Figure 10 presents the emotional orientation map concerning “Israel’s demand for millions of people from northern Gaza to migrate to the south.” Initially, as the incident unfolded, the public expressed their perspectives with an expectation of Israel’s handling being reasonable, hence marking a low point in emotional inclination around the fifth timestamp. However, with Israel’s relocation request, public sentiment surged dramatically. Yet, by the 10th timestamp, due to various complex factors, emotions experienced a rebound. The evolution of the comprehensive score reflecting the intensity of emotional responses to the topic is depicted in Fig. 11.
Figure 11: Evolution chart of comprehensive score of topic emotional intensity.
In Fig. 11, initially, there is a noticeable level of heat, but no comments are recorded, resulting in a score of 0. As time progresses, attention towards the events escalates, leading to a surge in comments and an overall increase in the score reflecting emotional intensity. By the third timestamp, when Israel makes the relocation request, the score reaches its peak value, indicating heightened emotional engagement. However, as the event unfolds further, the score gradually diminishes, suggesting a gradual decrease in emotional intensity over time.
Conclusion
Emotional analysis and public opinion monitoring in the contemporary media landscape pose formidable challenges. The aim is to precisely discern public sentiments and trends in public opinion, thereby furnishing a foundation for informed decision-making. To address this, a novel public opinion monitoring model leveraging deep learning technology has been devised. Results from three classification experiments closely mirror those of the two-classification scenario. The pinnacle of accuracy in emotional analysis of textual content stands at 90.8%, while the highest accuracy achieved with the parent dataset reaches 89.0%. Notably, emotional recognition in video content initially registers the lowest accuracy. However, through model optimization efforts, this accuracy is notably enhanced, reaching 6.74% and 6.97%, respectively.

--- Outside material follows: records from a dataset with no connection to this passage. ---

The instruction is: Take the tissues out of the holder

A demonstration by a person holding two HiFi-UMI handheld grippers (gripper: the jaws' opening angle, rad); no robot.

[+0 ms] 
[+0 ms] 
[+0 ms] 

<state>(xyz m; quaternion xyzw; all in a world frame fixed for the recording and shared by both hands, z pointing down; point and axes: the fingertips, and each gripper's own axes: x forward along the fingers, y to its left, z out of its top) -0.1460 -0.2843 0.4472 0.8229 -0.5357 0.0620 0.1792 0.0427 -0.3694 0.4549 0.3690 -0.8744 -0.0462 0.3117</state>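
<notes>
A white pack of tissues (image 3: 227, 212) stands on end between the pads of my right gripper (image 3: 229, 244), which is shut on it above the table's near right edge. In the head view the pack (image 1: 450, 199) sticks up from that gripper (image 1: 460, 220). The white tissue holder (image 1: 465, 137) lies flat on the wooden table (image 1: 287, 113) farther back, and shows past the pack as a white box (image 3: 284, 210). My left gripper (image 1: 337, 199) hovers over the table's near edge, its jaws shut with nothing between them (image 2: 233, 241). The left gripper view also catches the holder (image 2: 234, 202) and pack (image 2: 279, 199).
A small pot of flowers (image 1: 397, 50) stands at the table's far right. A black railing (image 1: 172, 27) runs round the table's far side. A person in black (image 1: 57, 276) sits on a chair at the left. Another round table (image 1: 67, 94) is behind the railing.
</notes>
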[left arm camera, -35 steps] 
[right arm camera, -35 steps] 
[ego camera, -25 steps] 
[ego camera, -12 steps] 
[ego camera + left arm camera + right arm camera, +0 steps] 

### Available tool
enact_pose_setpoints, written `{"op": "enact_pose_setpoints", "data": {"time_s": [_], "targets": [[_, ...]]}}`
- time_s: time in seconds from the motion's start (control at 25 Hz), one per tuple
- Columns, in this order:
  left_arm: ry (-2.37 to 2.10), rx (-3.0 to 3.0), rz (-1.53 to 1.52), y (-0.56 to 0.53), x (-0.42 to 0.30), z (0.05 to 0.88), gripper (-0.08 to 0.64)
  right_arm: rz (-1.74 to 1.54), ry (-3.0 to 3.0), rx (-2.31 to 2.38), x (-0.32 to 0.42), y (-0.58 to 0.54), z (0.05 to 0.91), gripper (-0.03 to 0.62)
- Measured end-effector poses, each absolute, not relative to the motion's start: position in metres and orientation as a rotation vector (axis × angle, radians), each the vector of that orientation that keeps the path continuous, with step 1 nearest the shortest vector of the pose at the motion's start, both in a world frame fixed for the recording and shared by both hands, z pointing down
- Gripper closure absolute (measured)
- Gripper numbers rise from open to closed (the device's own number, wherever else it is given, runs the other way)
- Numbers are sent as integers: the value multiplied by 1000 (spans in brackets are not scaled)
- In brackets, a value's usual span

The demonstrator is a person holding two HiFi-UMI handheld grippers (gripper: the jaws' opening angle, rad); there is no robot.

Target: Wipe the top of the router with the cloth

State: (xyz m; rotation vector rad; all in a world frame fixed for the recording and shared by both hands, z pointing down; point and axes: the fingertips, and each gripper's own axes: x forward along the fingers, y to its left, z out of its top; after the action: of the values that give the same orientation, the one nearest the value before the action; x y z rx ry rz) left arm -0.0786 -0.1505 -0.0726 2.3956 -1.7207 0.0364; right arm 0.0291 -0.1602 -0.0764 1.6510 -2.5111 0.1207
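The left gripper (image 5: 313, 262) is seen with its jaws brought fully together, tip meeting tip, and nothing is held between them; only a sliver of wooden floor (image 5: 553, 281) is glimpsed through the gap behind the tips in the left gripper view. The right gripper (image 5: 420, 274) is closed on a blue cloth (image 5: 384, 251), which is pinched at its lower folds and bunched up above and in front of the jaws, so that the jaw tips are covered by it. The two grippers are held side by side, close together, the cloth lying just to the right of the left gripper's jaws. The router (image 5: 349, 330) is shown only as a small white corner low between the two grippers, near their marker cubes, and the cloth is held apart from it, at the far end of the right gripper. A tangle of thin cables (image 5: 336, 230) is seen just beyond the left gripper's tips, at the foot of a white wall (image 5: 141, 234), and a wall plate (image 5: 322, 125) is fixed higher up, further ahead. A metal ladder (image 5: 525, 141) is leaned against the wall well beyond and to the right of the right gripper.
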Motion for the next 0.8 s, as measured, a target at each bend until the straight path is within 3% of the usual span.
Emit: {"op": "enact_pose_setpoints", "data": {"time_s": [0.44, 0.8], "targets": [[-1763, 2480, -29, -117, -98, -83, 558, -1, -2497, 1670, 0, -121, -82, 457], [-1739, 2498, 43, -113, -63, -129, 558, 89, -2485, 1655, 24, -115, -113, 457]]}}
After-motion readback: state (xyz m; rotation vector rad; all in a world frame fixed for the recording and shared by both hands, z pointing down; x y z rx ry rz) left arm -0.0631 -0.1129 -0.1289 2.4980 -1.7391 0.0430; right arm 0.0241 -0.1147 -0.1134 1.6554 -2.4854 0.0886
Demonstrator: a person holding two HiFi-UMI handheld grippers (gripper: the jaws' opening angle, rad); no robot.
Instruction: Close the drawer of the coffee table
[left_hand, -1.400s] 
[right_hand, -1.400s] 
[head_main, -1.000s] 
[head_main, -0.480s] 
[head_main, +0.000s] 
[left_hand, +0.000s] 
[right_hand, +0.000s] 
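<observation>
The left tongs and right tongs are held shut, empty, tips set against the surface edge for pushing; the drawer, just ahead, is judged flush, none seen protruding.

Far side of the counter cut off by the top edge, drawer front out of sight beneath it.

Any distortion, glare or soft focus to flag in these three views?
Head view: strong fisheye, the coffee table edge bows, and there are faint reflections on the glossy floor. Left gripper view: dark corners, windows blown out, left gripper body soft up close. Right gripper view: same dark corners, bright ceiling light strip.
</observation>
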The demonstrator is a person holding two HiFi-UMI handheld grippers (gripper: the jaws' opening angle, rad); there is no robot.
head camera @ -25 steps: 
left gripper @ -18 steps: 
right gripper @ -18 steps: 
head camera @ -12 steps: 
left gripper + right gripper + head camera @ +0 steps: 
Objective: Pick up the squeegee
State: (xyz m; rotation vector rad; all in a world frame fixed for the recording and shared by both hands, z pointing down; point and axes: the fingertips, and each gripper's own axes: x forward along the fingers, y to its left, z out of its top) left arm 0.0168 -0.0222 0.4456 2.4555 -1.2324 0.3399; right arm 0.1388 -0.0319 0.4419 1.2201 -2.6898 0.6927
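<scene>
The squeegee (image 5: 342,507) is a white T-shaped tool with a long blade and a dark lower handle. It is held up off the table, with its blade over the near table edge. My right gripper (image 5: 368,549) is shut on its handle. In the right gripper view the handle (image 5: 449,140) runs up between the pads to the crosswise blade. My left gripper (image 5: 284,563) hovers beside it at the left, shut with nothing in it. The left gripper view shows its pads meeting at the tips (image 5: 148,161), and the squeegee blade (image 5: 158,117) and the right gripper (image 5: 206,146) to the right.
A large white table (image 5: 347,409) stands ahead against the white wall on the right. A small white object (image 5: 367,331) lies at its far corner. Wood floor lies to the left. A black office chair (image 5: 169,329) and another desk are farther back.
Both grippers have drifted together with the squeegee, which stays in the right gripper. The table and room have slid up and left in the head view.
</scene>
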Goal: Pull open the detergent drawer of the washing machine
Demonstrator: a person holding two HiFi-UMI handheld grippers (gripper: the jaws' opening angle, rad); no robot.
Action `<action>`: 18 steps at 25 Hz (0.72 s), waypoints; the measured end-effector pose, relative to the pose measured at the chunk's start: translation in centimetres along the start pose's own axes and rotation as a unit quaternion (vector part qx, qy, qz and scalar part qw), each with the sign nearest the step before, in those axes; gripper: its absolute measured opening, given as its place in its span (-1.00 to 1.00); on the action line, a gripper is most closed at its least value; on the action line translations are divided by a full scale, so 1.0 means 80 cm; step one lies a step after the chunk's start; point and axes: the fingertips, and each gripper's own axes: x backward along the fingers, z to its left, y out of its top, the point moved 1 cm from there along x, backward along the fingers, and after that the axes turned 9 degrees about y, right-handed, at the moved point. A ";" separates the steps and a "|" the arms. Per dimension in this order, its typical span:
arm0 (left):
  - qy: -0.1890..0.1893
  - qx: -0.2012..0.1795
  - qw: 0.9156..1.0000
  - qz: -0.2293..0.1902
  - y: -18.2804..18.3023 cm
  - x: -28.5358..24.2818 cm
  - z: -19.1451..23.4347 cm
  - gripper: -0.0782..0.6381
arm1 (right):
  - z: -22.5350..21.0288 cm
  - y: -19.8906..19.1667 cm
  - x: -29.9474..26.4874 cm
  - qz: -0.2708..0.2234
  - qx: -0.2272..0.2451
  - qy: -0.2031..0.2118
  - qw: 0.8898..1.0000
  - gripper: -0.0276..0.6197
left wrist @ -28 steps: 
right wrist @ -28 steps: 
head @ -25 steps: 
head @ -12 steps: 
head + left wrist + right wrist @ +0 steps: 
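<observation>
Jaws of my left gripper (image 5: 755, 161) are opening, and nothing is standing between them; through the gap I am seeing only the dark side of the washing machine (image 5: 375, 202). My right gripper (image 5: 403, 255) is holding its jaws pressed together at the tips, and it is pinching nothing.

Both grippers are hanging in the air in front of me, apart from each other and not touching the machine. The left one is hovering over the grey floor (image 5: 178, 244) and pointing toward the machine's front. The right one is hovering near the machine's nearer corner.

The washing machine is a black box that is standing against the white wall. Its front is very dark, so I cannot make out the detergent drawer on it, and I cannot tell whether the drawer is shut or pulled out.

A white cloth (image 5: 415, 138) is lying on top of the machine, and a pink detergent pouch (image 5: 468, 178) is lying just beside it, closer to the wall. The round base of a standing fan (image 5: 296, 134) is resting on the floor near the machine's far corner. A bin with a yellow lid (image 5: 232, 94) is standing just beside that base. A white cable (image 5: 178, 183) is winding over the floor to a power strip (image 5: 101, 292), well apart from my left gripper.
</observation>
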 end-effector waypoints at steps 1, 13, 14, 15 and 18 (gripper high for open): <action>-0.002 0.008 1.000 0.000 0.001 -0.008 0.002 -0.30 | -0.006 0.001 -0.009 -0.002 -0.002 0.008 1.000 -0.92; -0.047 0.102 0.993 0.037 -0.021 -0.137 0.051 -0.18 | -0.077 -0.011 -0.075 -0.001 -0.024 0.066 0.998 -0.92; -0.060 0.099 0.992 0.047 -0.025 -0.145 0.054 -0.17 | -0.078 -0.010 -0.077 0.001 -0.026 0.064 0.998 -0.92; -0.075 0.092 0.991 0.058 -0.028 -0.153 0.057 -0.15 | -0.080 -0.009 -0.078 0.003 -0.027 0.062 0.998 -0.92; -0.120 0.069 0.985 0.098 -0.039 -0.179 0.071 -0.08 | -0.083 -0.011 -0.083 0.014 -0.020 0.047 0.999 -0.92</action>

Meanwhile, deep learning models offer the capability to track and analyze the evolving emotional intensity of events in real-time, thereby facilitating the monitoring of shifts in public opinion dynamics. Using Israel’s migration request as an illustrative example, the model adeptly captures the progressive increase in the comprehensive score reflecting emotional intensity over time, peaking at the third timestamp. The significance of this research lies in the introduction of a novel media sentiment analysis and public opinion monitoring model grounded in deep learning principles. This model enables real-time monitoring of public opinion shifts while upholding a high level of accuracy, thereby holding substantial implications for social governance and decision-making processes. Nevertheless, owing to constraints inherent in the training dataset, the model may encounter occasional misjudgments when confronted with emotionally nuanced or complex scenarios. Consequently, future research endeavors will focus on refining the model, enhancing its generalizability and accuracy, thereby enabling its broader applicability across diverse scenarios.